Au début de ce récit, la mère de CL est en fin de vie. Elle a atteint la très grande vieillesse. Dans deux ans, elle sera centenaire. Mais elle ne le deviendra pas. Elle décédera avant d'atteindre un siècle de vie. Ce livre, c'est l'hommage rendu par sa fille, à cette femme issue de la haute bourgeoise. La mère est attachée à sa « bonne et chère maison » si grande, qu'elle n'aura jamais assez de temps pour l'entretenir comme elle le voudrait. Comme elle entretient l'immense propriété dans laquelle elle aura, sa vie durant, planté plus de 2000 arbres et bien entendu, placé des dizaines de ruches. La nature au coeur de ses plaisirs et de ses préoccupations. Une écologiste avant l'heure.
Cette mère devenue très vieille perd de son autonomie : diminution sévère de la vue, perte de la marche, perte de mémoire, etc.
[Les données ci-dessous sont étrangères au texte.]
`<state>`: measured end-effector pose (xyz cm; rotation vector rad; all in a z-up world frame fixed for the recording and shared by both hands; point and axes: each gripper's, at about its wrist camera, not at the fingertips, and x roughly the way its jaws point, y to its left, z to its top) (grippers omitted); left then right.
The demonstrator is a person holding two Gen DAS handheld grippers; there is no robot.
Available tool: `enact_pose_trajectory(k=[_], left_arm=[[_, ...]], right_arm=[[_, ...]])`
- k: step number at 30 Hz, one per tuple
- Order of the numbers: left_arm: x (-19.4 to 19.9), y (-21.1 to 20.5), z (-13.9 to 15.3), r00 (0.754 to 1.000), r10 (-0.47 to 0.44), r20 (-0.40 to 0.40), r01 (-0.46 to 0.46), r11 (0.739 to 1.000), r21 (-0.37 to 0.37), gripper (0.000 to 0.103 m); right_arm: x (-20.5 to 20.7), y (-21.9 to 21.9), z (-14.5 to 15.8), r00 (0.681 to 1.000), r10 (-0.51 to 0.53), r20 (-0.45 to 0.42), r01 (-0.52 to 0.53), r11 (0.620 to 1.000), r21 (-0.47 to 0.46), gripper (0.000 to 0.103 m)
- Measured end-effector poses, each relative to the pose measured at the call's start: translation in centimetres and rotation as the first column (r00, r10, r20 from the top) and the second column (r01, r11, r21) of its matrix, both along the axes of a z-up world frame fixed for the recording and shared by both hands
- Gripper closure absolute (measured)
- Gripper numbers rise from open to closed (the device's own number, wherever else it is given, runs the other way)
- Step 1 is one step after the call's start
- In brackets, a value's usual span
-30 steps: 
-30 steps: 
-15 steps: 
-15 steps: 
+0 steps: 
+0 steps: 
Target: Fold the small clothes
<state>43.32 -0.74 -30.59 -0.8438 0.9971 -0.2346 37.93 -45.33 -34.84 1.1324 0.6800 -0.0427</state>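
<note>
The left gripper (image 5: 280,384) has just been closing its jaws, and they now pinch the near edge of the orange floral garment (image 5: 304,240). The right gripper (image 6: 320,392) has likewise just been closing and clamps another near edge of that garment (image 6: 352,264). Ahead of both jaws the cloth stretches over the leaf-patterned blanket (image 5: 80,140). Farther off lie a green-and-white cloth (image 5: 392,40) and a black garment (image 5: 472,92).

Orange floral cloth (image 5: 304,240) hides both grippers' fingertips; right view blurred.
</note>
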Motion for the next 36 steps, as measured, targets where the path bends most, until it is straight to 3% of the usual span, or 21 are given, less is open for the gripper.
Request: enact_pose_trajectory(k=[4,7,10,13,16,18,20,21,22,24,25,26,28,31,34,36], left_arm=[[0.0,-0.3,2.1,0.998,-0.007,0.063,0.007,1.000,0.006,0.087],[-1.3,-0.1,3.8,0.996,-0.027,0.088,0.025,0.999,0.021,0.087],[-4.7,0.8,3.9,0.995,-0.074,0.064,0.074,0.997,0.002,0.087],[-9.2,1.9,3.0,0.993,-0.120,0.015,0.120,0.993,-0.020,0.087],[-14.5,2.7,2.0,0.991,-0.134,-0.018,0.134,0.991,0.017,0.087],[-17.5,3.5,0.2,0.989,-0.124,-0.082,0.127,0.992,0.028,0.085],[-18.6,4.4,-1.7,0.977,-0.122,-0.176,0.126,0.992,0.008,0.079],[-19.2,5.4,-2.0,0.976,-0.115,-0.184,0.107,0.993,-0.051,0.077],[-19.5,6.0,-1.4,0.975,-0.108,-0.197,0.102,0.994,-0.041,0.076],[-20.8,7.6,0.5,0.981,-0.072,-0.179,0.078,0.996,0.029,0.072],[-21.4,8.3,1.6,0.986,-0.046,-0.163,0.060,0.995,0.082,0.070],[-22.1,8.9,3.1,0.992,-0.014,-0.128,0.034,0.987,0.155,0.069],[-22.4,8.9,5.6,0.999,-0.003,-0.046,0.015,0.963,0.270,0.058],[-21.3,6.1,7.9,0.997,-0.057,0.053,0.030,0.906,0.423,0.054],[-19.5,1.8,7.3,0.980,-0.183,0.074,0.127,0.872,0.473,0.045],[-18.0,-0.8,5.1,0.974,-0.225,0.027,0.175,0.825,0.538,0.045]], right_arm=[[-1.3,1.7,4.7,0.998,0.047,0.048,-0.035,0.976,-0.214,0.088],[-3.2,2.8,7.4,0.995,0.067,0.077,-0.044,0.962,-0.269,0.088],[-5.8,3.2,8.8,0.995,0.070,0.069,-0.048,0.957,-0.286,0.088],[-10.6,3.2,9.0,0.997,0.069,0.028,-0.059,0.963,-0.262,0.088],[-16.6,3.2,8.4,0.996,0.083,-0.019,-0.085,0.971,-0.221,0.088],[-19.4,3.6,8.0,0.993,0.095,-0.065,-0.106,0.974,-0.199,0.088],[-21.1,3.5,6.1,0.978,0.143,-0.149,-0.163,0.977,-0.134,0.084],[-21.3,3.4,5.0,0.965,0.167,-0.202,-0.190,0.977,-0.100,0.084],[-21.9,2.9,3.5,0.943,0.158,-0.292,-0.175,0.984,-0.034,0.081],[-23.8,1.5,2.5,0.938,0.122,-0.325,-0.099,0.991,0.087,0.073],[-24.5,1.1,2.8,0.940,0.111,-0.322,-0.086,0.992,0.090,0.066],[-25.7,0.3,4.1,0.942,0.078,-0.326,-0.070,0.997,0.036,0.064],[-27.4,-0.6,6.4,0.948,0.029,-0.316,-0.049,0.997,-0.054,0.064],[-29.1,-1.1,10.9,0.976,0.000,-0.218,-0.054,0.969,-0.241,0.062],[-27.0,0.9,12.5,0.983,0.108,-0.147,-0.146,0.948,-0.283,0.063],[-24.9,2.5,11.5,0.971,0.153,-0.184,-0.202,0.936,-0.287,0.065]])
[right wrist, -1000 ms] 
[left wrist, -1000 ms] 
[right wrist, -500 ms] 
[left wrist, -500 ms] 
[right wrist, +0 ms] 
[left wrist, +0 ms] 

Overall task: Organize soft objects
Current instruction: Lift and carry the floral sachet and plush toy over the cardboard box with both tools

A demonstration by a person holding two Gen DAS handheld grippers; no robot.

Se pose pour les enfants la question de l'accompagnement au jour le jour de cette très vieille dame, avec toutes les contraintes que cela entraîne pour les accompagnants ; la lassitude, l'épuisement mental et physique, etc. Pour l'écrivaine, c'est l'occasion de s'interroger sur l'attachement affectif qu'elle éprouve à l'égard de sa mère devenue très vieille et proche de la mort. C'est également l'occasion pour elle, de mener une belle et sincère réflexion sur les fluctuations de cet attachement en passant en revue les différentes périodes de sa vie parallèlement à celles de sa mère.
Caroline Lamarche dresse ici un beau portrait d'une femme de cette génération-là. Celles qui avaient inscrit leur vie dans un modèle social codifié et très corseté, dans lequel les femmes devaient correspondre à des critères desquels étaient effacées leurs aspirations personnelles, professionnelles, sociales, affectives et sexuelles. Cette génération de femmes qui, plus tard, au milieu des années 60, verra leur modèle de vie moqué, critiqué et surtout, comme on le formulerait aujourd'hui, déconstruit, par leurs propres filles. Ce qui engendrera de nombreuses oppositions avec en prolongement inévitable, des périodes d'éloignement.
Voilà donc «
La fin des abeilles » comme une métaphore d'un monde qui s'achève, qui va incessamment disparaître et qui, d'ailleurs, est déjà en voie de remplacement. Pour un monde meilleur ? Rien n'est moins sûr. Car l'avenir se dessine en contours flous et menaçants. de cet avenir-là, nous ne sommes pas certains de le vouloir tout à fait.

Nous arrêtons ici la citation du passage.